What you will do:
In the data below, count how many lines contain "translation" and give that number by itself.

[Data for the task Boundary: Start]

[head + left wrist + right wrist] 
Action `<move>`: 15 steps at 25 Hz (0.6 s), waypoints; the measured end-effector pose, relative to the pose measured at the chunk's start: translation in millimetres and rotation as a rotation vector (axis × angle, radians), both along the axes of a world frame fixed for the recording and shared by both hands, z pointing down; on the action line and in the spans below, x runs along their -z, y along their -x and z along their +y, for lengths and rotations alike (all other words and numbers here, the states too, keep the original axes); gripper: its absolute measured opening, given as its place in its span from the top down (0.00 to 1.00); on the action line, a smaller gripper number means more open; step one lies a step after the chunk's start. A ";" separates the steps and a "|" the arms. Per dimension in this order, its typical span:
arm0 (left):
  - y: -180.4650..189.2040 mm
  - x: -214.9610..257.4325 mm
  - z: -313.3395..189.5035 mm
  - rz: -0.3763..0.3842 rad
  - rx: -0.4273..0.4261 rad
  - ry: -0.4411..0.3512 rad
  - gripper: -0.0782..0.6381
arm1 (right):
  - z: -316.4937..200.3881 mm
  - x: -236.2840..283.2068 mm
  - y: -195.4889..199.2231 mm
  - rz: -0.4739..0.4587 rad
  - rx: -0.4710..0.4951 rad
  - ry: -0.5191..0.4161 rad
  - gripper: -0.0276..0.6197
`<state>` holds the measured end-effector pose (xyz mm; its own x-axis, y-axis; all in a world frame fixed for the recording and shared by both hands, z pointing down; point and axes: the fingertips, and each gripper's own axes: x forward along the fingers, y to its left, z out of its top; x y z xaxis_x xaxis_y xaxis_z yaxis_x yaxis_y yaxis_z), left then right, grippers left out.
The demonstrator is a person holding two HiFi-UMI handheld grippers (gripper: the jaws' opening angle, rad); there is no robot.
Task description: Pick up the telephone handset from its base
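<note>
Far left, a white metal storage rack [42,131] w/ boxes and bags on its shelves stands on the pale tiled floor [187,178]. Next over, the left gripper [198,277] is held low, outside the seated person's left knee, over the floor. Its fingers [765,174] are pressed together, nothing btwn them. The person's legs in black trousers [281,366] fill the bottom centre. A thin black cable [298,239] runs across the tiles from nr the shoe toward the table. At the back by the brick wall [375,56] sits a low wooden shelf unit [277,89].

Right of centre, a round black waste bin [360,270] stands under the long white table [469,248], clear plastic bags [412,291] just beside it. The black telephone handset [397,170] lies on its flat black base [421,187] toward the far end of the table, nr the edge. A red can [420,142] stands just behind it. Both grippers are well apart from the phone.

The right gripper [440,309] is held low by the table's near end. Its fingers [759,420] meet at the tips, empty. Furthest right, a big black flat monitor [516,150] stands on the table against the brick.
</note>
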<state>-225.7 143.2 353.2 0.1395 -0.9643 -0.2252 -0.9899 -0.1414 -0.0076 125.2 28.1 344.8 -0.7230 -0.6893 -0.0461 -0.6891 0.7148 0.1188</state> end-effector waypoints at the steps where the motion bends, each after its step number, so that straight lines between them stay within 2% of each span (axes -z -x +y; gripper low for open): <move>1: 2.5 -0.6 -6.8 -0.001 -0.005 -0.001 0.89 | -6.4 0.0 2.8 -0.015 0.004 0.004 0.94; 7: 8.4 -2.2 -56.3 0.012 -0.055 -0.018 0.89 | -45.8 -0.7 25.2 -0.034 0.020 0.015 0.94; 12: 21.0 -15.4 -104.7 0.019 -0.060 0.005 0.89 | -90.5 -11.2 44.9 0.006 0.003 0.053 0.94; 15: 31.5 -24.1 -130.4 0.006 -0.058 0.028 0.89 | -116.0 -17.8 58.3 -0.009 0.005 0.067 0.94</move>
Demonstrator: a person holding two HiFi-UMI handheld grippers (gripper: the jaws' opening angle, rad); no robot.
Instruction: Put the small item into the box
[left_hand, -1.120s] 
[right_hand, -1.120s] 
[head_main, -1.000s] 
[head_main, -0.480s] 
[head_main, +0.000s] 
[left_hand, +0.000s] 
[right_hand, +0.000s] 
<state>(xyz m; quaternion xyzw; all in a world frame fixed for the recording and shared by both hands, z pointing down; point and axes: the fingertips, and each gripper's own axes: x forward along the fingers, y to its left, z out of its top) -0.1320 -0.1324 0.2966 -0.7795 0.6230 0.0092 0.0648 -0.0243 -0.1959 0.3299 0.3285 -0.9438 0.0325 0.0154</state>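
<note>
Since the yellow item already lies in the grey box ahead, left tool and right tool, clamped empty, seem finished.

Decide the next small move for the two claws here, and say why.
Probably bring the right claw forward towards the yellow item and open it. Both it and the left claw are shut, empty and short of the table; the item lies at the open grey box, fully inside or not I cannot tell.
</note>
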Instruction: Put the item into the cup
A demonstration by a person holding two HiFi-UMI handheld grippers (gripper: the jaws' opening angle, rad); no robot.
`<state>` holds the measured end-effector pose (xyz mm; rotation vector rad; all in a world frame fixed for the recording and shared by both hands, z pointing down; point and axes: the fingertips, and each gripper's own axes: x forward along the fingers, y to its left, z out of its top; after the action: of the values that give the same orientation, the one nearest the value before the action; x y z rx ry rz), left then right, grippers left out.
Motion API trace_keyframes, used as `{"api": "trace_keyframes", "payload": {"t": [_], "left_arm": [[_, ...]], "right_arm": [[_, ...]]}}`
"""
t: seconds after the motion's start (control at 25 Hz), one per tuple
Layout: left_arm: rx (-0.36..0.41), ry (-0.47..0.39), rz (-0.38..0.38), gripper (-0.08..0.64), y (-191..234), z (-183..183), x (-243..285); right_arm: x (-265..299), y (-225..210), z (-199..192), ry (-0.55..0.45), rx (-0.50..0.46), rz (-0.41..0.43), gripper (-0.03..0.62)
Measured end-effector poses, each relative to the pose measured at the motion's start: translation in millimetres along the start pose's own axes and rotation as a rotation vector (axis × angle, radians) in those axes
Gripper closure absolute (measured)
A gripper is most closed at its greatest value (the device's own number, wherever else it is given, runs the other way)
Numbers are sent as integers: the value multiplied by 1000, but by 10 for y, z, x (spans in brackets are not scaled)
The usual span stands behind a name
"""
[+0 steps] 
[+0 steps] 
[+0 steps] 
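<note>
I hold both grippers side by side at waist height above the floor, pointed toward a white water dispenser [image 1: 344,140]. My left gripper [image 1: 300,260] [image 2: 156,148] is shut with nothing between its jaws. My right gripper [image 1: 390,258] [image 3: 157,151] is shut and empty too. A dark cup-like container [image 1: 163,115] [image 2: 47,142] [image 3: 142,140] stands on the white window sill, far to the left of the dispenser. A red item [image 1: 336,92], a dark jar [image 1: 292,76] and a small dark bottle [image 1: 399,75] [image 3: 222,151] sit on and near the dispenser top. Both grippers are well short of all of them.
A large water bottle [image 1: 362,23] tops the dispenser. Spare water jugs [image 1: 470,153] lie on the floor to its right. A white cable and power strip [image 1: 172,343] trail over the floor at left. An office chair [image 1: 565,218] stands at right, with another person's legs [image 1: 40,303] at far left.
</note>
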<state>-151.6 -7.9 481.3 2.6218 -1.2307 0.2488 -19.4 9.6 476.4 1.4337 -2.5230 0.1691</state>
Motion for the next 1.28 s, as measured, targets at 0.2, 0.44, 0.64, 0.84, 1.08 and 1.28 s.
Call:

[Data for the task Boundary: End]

Solution for this problem:
2